*What the task requires*: Collect every line below that contains the word "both".

*Material provided*:
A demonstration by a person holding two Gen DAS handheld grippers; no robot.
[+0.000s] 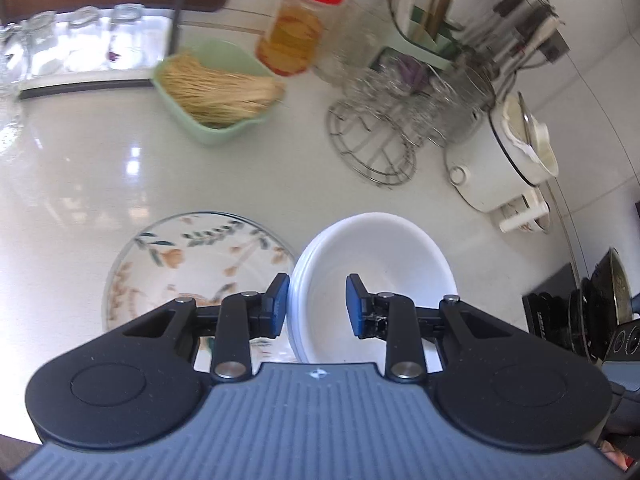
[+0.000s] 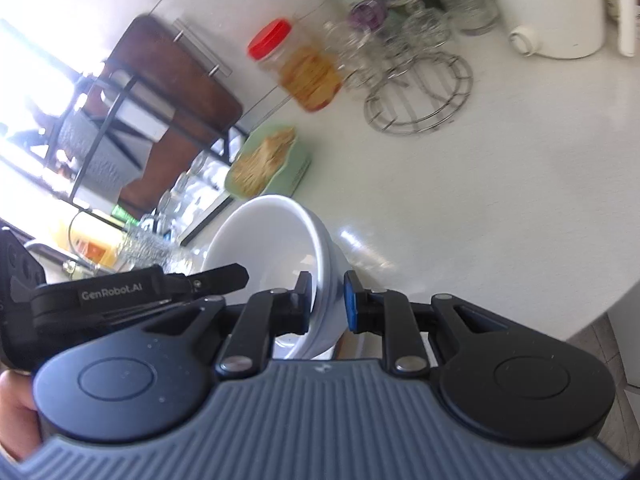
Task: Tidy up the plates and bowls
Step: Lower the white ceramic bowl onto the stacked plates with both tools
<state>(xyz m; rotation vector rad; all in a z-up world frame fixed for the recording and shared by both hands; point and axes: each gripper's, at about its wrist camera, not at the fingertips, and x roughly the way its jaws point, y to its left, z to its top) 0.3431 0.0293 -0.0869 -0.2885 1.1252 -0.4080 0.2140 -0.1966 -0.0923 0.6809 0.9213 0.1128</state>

*Answer to this task*:
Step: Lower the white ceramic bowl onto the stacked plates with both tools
<state>(xyz m; rotation vector rad; all in a z-up world frame fixed for the recording and shared by both hands; point and axes: each gripper's, at about its wrist camera, not at the fingertips, and x roughly the way its jaws point, y to its left, z to its top) 0.3431 0.0293 -0.0869 -0.2885 1.1252 -0.4080 0.2140 -0.1966 -0.0923 0.6809 0.9213 0.1128</state>

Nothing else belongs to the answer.